Once you have read the entries below, write them all out again exactly.

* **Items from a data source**

****************

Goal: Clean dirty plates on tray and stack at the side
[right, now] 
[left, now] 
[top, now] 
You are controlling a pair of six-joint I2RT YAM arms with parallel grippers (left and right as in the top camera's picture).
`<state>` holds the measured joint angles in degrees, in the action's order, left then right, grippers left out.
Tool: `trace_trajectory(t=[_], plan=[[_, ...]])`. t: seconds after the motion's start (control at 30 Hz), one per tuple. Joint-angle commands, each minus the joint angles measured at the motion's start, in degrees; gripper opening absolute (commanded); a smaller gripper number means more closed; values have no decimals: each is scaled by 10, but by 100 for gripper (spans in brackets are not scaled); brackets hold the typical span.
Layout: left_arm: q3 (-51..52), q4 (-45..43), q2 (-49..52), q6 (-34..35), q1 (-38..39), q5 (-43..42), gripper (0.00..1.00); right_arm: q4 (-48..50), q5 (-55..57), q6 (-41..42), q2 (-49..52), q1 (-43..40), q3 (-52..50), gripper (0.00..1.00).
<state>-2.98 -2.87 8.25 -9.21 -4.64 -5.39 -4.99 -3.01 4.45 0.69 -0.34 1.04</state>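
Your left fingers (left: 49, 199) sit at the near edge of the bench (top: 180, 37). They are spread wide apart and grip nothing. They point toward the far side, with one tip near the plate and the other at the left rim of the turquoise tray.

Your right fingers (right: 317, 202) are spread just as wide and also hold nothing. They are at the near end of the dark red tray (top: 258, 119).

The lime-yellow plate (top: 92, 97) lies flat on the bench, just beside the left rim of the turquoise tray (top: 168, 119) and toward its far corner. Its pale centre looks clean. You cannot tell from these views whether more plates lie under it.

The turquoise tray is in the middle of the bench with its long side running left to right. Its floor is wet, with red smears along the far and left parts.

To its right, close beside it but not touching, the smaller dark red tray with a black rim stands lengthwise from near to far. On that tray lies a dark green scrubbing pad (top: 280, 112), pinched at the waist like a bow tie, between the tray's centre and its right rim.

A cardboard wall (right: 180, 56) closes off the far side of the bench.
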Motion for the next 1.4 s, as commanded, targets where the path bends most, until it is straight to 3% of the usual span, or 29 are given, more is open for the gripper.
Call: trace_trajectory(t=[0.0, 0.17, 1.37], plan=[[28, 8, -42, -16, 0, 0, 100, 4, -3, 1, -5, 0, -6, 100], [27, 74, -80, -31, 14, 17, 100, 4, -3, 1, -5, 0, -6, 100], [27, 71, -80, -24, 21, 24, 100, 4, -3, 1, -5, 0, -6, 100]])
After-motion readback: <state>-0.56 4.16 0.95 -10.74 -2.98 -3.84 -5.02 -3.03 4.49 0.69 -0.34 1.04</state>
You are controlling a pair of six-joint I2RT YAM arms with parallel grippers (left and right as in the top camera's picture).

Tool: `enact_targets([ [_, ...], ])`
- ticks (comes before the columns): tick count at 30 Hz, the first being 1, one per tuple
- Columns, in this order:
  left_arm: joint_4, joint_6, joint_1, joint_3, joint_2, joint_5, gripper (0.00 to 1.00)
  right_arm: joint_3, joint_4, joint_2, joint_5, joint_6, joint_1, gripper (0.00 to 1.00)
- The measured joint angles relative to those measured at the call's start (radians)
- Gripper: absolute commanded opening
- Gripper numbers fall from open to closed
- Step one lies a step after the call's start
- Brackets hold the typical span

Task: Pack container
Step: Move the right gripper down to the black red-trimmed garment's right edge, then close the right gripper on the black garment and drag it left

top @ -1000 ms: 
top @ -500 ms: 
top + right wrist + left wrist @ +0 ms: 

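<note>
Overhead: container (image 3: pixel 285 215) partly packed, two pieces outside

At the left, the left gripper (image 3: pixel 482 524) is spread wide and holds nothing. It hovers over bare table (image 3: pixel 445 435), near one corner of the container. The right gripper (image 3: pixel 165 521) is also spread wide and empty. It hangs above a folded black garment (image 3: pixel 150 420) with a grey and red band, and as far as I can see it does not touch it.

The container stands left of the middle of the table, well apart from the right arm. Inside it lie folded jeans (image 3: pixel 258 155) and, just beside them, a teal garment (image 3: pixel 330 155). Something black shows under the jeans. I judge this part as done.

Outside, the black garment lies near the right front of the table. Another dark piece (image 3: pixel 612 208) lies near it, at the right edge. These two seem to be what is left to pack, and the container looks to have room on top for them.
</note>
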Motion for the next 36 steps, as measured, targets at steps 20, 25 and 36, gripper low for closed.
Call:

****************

* **Solution**
Goal: Clean dirty plates on tray and stack at the side
[right, now] 
[left, now] 
[top, now] 
You are controlling a pair of six-joint I2RT YAM arms with parallel grippers (left and right as in the top camera's picture).
`<state>` holds the measured joint angles in degrees, in the action's order, left then right, grippers left out.
Tool: `trace_trajectory(t=[_], plan=[[_, ...]])`. t: seconds after the motion's start (control at 30 Hz), one per tuple. Joint-angle commands, each minus the joint angles measured at the motion's start, in degrees; gripper opening absolute (commanded); a smaller gripper number means more closed; values have no decimals: each is scaled by 10, but by 100 for gripper (spans in brackets are not scaled); brackets hold the typical span.
Layout: left_arm: q3 (-51..52), q4 (-45..43), q2 (-49..52), q6 (-34..35), q1 (-38..39), q5 (-43..42), gripper (0.00..1.00); right_arm: q4 (-48..50), q5 (-55..57), q6 (-41..42), q2 (-49..52), q1 (-43..40), q3 (-52..50), gripper (0.00..1.00).
<state>-2.98 -2.87 8.25 -9.21 -4.64 -5.39 -4.99 -3.01 4.45 0.69 -0.34 1.04</state>
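Your left fingers (left: 49, 199) sit at the near edge of the bench (top: 180, 37). They are spread wide apart and grip nothing. They point toward the far side, with one tip near the plate and the other at the left rim of the turquoise tray.

Your right fingers (right: 317, 202) are spread just as wide and also hold nothing. They are at the near end of the dark red tray (top: 258, 119).

The lime-yellow plate (top: 92, 97) lies flat on the bench, just beside the left rim of the turquoise tray (top: 168, 119) and toward its far corner. Its pale centre looks clean. You cannot tell from these views whether more plates lie under it.

The turquoise tray is in the middle of the bench with its long side running left to right. Its floor is wet, with red smears along the far and left parts.

To its right, close beside it but not touching, the smaller dark red tray with a black rim stands lengthwise from near to far. On that tray lies a dark green scrubbing pad (top: 280, 112), pinched at the waist like a bow tie, between the tray's centre and its right rim.

A cardboard wall (right: 180, 56) closes off the far side of the bench.
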Motion for the next 1.4 s, as commanded, targets where the path bends most, until it is straight to 3% of the usual span, or 29 are given, more is open for the gripper.
Call: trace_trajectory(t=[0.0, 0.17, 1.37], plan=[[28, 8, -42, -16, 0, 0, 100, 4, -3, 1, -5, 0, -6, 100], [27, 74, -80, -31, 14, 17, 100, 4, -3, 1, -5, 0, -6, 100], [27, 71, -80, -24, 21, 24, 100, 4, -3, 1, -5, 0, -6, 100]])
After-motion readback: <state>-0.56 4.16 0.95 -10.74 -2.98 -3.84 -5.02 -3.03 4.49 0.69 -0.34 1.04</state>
You are controlling a pair of six-joint I2RT YAM arms with parallel grippers (left and right as in the top camera's picture).

Tool: `enact_targets([ [_, ...], ])`
- ticks (comes before the columns): tick count at 30 Hz, the first being 1, one per tuple
- Columns, in this order:
  left_arm: joint_4, joint_6, joint_1, joint_3, joint_2, joint_5, gripper (0.00 to 1.00)
  right_arm: joint_3, joint_4, joint_2, joint_5, joint_6, joint_1, gripper (0.00 to 1.00)
- The measured joint angles relative to those measured at the call's start (radians)
- Gripper: absolute commanded opening
- Gripper numbers fall from open to closed
- Step one lies a step after the call's start
- Brackets hold the typical span

Task: Pack container
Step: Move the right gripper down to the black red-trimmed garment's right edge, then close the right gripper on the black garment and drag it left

top @ -1000 ms: 
top @ -500 ms: 
top + right wrist + left wrist @ +0 ms: 

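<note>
Overhead: container (image 3: pixel 285 215) partly packed, two pieces outside

At the left, the left gripper (image 3: pixel 482 524) is spread wide and holds nothing. It hovers over bare table (image 3: pixel 445 435), near one corner of the container. The right gripper (image 3: pixel 165 521) is also spread wide and empty. It hangs above a folded black garment (image 3: pixel 150 420) with a grey and red band, and as far as I can see it does not touch it.

The container stands left of the middle of the table, well apart from the right arm. Inside it lie folded jeans (image 3: pixel 258 155) and, just beside them, a teal garment (image 3: pixel 330 155). Something black shows under the jeans. I judge this part as done.

Outside, the black garment lies near the right front of the table. Another dark piece (image 3: pixel 612 208) lies near it, at the right edge. These two seem to be what is left to pack, and the container looks to have room on top for them.
</note>
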Motion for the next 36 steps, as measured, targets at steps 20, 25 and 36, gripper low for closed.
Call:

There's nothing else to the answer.